● WHAT NEEDS TO BE DONE: From the line that has "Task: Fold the" down to the final line of the listing below, transcribe every line exactly, and only those.

● SUPPLIED MATERIAL:
-- Opening Marker --

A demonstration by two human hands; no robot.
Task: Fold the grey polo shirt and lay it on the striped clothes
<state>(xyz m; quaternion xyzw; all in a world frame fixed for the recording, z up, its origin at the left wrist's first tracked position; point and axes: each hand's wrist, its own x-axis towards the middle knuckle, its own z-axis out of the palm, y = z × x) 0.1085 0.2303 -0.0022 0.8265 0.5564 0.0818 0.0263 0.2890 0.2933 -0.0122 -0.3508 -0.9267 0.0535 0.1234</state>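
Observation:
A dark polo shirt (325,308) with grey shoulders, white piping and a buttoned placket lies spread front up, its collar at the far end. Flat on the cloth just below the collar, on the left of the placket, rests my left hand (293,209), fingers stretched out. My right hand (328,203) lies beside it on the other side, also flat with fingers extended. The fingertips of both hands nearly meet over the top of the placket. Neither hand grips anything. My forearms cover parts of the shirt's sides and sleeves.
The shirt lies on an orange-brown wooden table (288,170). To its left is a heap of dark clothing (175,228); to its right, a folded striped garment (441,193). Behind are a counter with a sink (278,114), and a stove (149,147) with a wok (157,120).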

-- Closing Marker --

● EXERCISE RESPONSE:
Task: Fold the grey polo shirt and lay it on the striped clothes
<state>(xyz m; quaternion xyzw; all in a world frame fixed for the recording, z up, its origin at the left wrist's first tracked position; point and axes: each hand's wrist, its own x-axis towards the middle knuckle, its own z-axis out of the palm, y = z × x) 0.1085 0.2303 -0.0022 0.8265 0.5564 0.0818 0.0263 0.2890 0.2933 -0.0122 -0.3508 -0.9267 0.0535 0.1234</state>
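Observation:
A dark polo shirt (325,308) with grey shoulders, white piping and a buttoned placket lies spread front up, its collar at the far end. Flat on the cloth just below the collar, on the left of the placket, rests my left hand (293,209), fingers stretched out. My right hand (328,203) lies beside it on the other side, also flat with fingers extended. The fingertips of both hands nearly meet over the top of the placket. Neither hand grips anything. My forearms cover parts of the shirt's sides and sleeves.
The shirt lies on an orange-brown wooden table (288,170). To its left is a heap of dark clothing (175,228); to its right, a folded striped garment (441,193). Behind are a counter with a sink (278,114), and a stove (149,147) with a wok (157,120).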

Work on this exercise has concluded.